Among the major entities, Lido remains the largest staking provider with 29% market share and 400,000 ETH added during the quarter. Following Lido, Binance and RocketPool contributed 80,000 ETH and 60,000 ETH, respectively. Even though Coinbase is the second-largest staking provider, it had a quarter of low growth of 10,000 ETH.

Annualized validator returns for the quarter grew 6%, up from 4.6% in Q3. The majority of the yield was on the back of new issuance which contributed 4.3% of the 6%. All of the increase, however, came from execution layer rewards which used to be earned by miners. Transaction tips and MEV payments contributed 1.2% and 0.5% of the staking yield, respectively.

Competitive Analysis

Ethereum ended Q4 with a 60% share of total blockchain TVL, or 64% including L2s. The blockchain’s TVL declined 24% from $31 billion at the end of Q3 to $23 billion at the end of December. The collective TVL of Ethereum’s Layer-2 scaling protocols, Arbitrum and Optimism, declined by 18% this quarter with $1.53 billion TVL.

On the other side of the network, developer activity remained strong for Ethereum. Per a report by Electric Capital, Ethereum continues to lead all other ecosystems in both full-time developer count and total developer count. Of the top 10 ecosystems, Ethereum has a 39% share of full-time developers and 36% share of total developers. Ethereum also added the most full-time developers over 2022 at 155 developers.

Qualitative Analysis

Ethereum’s transition to Proof-of-Stake had been many years in the making. The operation had been likened to that of flying a jet and changing its engine mid-flight. There were literally billions of dollars at stake, yet with careful research, development, and implementation, the transition took place smoothly without any hiccups. After the success of this massive accomplishment, perhaps the first and only of its kind, there has been a palpable change in sentiment in the Ethereum community. No longer are Ethereum upgrades a pie-in-the-sky multi-year vision; they are very real and sometimes timely.

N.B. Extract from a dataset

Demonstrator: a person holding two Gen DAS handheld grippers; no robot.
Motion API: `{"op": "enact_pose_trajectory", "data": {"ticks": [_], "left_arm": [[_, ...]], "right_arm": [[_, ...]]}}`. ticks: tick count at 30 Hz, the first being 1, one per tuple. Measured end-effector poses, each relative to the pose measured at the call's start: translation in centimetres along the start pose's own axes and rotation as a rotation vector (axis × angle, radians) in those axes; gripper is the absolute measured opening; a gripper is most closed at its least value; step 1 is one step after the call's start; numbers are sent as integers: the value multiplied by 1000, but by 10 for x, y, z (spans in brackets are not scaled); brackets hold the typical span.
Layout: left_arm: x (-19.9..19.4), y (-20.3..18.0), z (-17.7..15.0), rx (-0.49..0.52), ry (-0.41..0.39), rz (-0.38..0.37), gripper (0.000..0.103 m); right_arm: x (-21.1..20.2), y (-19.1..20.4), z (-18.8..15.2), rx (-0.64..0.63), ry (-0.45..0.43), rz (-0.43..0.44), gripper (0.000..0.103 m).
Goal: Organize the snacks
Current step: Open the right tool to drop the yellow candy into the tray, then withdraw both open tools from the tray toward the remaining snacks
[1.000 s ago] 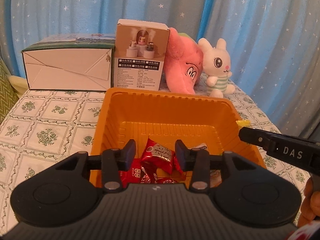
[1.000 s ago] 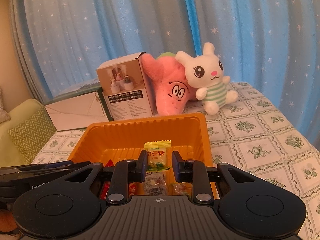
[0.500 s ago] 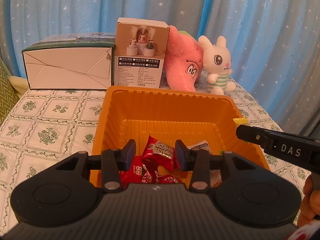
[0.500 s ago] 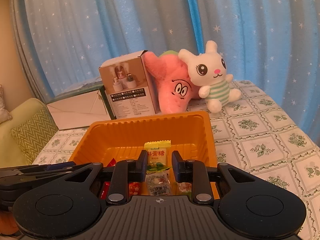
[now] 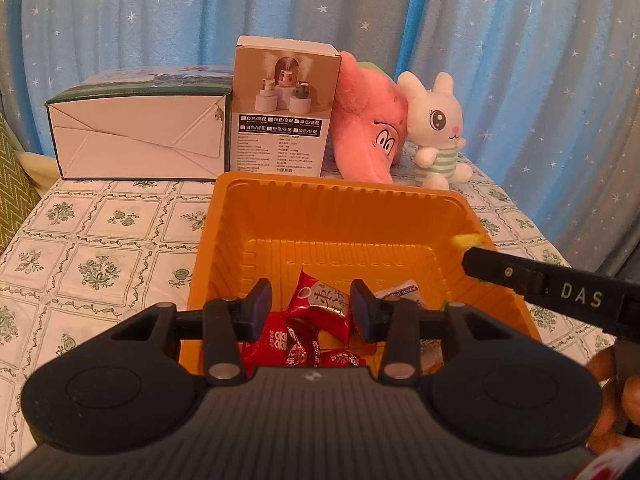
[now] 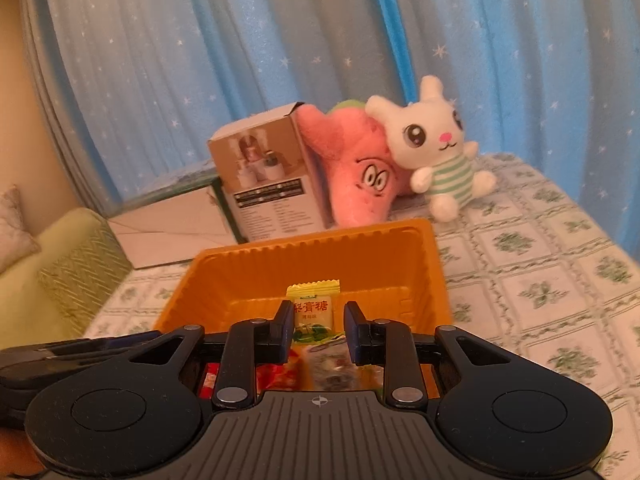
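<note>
Table covered in a white cloth printed with green leaf squares. Near its front edge, an orange tray, resting flat on the cloth. Behind the tray, at the far side against the blue curtain, a row of four things: a long white-and-green carton lying on its side at the left, an upright product box just beside it, then a pink plush leaning against that box, and a white rabbit toy in a striped shirt, touching the pink plush. Bare cloth to the left and right of the tray.
</note>
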State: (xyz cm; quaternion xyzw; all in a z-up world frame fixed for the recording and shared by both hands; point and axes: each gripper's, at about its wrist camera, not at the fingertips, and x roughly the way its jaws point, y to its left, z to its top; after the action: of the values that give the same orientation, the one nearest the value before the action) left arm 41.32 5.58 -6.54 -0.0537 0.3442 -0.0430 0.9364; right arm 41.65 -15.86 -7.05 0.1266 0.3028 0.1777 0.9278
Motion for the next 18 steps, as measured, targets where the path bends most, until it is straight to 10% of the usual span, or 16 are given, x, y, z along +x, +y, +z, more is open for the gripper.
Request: {"op": "enact_pose_trajectory", "data": {"ticks": [3, 18], "left_arm": [[-1, 0, 0, 1, 0, 2, 39], [-6, -3, 1, 24, -1, 2, 39]], "right_arm": [[0, -1, -1, -1, -14, -1, 62], [-8, -16, 4, 15, -26, -76, 62]]}}
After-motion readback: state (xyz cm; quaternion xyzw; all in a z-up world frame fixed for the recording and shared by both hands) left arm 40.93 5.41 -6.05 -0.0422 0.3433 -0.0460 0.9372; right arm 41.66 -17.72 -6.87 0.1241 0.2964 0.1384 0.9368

The core developers seem to have a new interest in keeping deadlines, already planning for more upgrades in the future.

The next upgrades, Shanghai for the execution layer and Capella for the consensus layer, will enable withdrawals of ETH from the staking contract. This ability will finally bring the ETH staking experience on par with other Proof-of-Stake chains. The upgrades are slated to go live on the mainnet in late Q1 2023, with testnet implementations going live in February. There is room for optimism that the deadline will be met, especially considering that the core developers have decided to drop other upgrades in favor of a timely deployment.

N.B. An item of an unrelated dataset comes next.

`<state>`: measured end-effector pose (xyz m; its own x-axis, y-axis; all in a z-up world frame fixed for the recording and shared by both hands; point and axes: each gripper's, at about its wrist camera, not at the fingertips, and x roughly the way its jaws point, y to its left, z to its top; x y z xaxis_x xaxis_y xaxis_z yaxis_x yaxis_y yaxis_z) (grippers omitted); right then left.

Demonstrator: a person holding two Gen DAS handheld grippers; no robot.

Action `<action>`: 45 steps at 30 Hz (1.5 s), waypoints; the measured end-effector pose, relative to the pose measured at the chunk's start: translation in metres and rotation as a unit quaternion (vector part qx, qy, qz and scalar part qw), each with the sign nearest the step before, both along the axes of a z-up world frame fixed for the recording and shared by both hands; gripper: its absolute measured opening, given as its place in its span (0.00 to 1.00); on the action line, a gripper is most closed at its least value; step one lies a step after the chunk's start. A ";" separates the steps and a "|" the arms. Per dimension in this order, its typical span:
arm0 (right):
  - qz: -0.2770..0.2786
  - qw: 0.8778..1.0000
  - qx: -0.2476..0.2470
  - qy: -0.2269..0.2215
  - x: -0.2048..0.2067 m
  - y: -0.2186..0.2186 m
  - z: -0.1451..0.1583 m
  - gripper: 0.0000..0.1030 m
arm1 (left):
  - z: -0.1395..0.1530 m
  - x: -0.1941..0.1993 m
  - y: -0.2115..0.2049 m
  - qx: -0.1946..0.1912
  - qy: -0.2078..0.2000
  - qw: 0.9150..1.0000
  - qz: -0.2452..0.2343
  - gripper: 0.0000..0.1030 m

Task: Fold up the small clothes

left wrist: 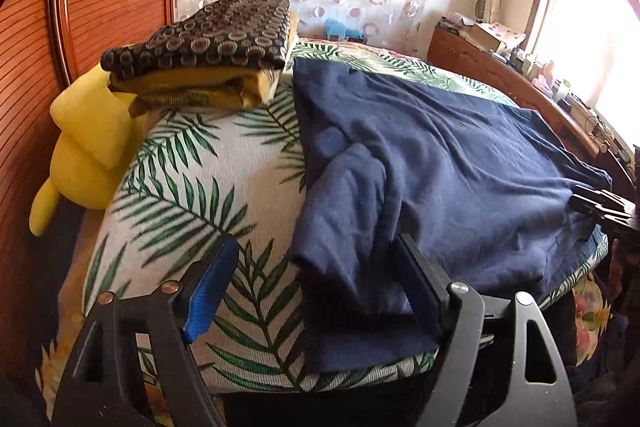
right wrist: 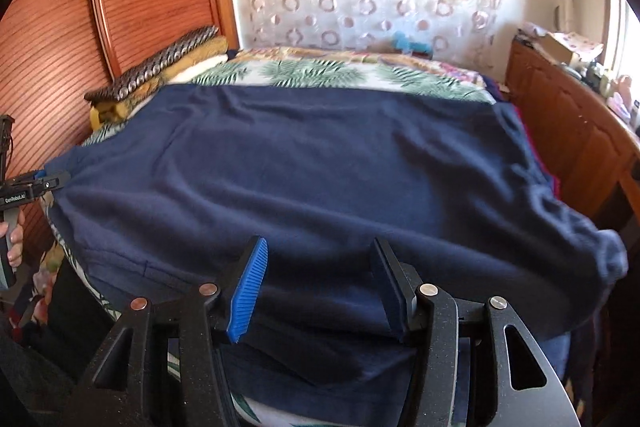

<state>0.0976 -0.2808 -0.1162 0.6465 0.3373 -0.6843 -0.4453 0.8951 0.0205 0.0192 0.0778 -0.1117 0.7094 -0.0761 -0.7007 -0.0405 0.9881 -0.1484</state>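
Note:
A navy blue T-shirt (left wrist: 440, 163) lies spread on a leaf-print bed cover (left wrist: 188, 163). Its near sleeve is folded in over the body. My left gripper (left wrist: 320, 279) is open, its jaws wide apart over the shirt's near left edge, holding nothing. In the right wrist view the same shirt (right wrist: 304, 167) fills the bed. My right gripper (right wrist: 320, 287) is open just above the shirt's near hem, empty. The left gripper (right wrist: 40, 183) also shows at the far left of the right wrist view, at the shirt's corner.
A stack of folded cloths (left wrist: 208, 47) and a yellow plush toy (left wrist: 88, 139) sit at the bed's far left by the wooden headboard (left wrist: 36, 67). A wooden dresser (right wrist: 568, 123) with clutter stands to the right under a window. A curtain hangs behind.

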 end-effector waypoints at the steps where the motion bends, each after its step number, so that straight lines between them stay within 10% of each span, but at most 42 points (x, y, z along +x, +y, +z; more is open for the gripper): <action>1: 0.000 1.000 -0.005 0.003 0.002 0.002 -0.005 0.54 | -0.002 -0.001 0.000 -0.003 0.002 1.000 -0.001 0.72; 17: -0.020 0.999 -0.025 -0.025 0.009 0.010 -0.021 0.77 | -0.005 -0.006 -0.009 -0.026 0.001 0.999 -0.025 0.37; 21: -0.018 0.999 -0.023 -0.026 0.003 0.009 -0.020 0.77 | -0.004 -0.005 -0.013 -0.025 -0.002 0.999 -0.038 0.13; 45: -0.108 0.993 0.017 -0.047 -0.022 -0.073 0.013 0.77 | 0.096 0.054 -0.126 -0.057 -0.106 0.976 -0.182 0.11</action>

After Shanghai, the Cancun upgrade is next on the horizon. Some of the upgrades that were foregone from Shanghai will likely form a part of Cancun. EIP-4844 or proto-danksharding is a much-awaited upgrade to Ethereum that introduces ephemeral data storage or storage blobs. These storage blobs will allow rollups to settle transactions without competing with other Ethereum transactions, potentially making rollups 100x cheaper. EIP-4844 needs a trusted setup to launch, and the multi-party setup is now live for anyone to join.

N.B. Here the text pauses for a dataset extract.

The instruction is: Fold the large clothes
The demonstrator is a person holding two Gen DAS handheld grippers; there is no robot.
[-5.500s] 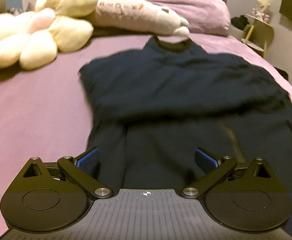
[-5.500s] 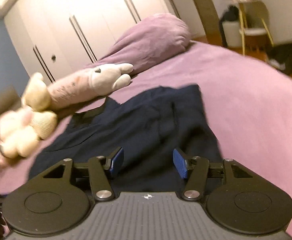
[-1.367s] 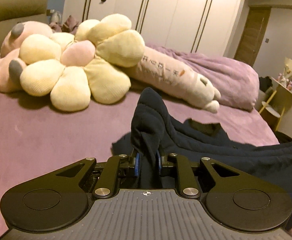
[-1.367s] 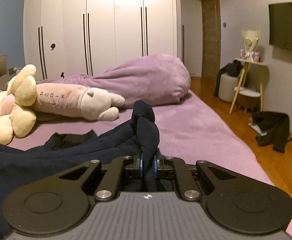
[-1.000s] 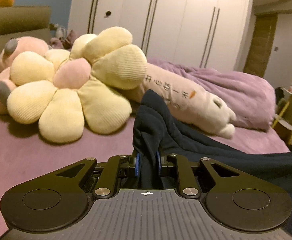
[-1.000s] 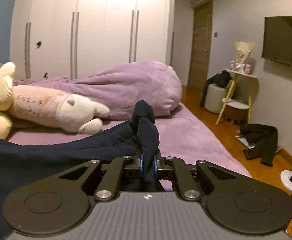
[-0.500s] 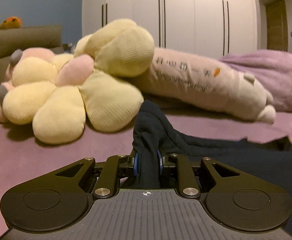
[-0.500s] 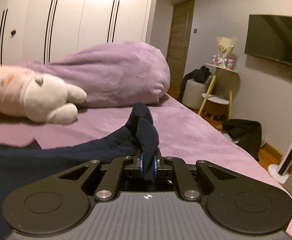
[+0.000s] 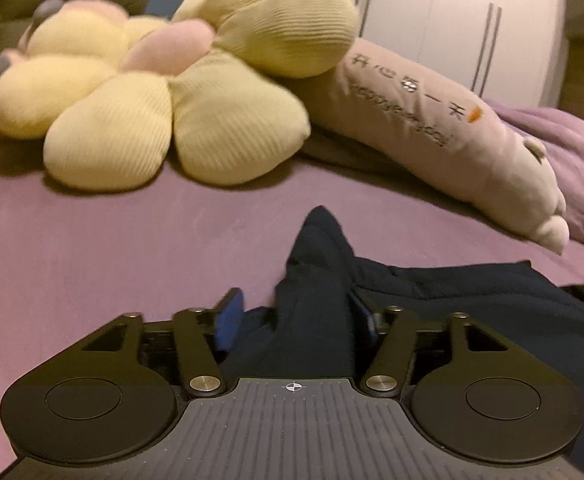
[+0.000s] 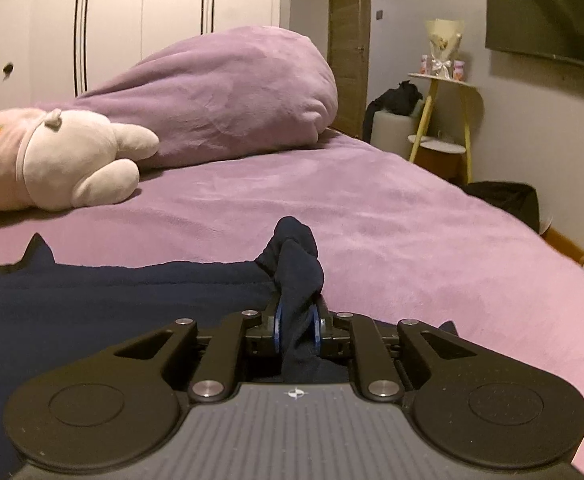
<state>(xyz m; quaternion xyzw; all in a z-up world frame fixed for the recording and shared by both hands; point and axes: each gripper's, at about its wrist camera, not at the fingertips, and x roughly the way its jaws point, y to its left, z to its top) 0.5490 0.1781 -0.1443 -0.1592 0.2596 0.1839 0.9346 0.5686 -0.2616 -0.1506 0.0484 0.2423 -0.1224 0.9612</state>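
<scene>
A dark navy garment (image 9: 471,304) lies folded on the purple bed (image 9: 92,248). In the left wrist view my left gripper (image 9: 295,320) is open, its blue pads apart, and a bunched corner of the garment (image 9: 315,276) stands loose between them. In the right wrist view my right gripper (image 10: 296,326) is shut on the other bunched corner of the garment (image 10: 295,264), low over the bed (image 10: 411,220). The garment's edge stretches left from it (image 10: 112,292).
A yellow and pink flower plush (image 9: 164,92) and a long pink plush pillow (image 9: 431,120) lie ahead of the left gripper. A purple duvet heap (image 10: 220,96) lies ahead of the right gripper. The bed's right edge, a side table (image 10: 439,120) and dark clothes on the floor (image 10: 503,196) are at right.
Both grippers came down and forward with the garment's corners toward the pillows. The left gripper has opened and let go of its corner. The right gripper stays shut on its corner.
</scene>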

Cancun will also likely include upgrades to the Ethereum Virtual Machine (EVM) under the header of EVM Object Format (EOF). These upgrades will make some transactions cheaper, simplify smart contract implementations,  and make future upgrades to the EVM more seamless. Cancun is expected to go live later in 2023.

Closing Summary

The 2021 bull run had Ethereum face serious competition for the first time in its history. Alt-Layer-1s were the favorable trade as Ethereum suffered through congestion and high gas fees. While the pressure from alt-Layer-1s has subsided in the bear, the threat still remains. Ethereum has been a slow giant moving carefully in order to not break things, and its growth reached a long-awaited crescendo with The Merge. The next few upgrades, on track to take place in the upcoming quarters, will make Ethereum and its Layer-2s the tools to compete with alt-Layer-1s at a technical level. Adoption was never a problem for Ethereum, and now,  the tech is finally catching up.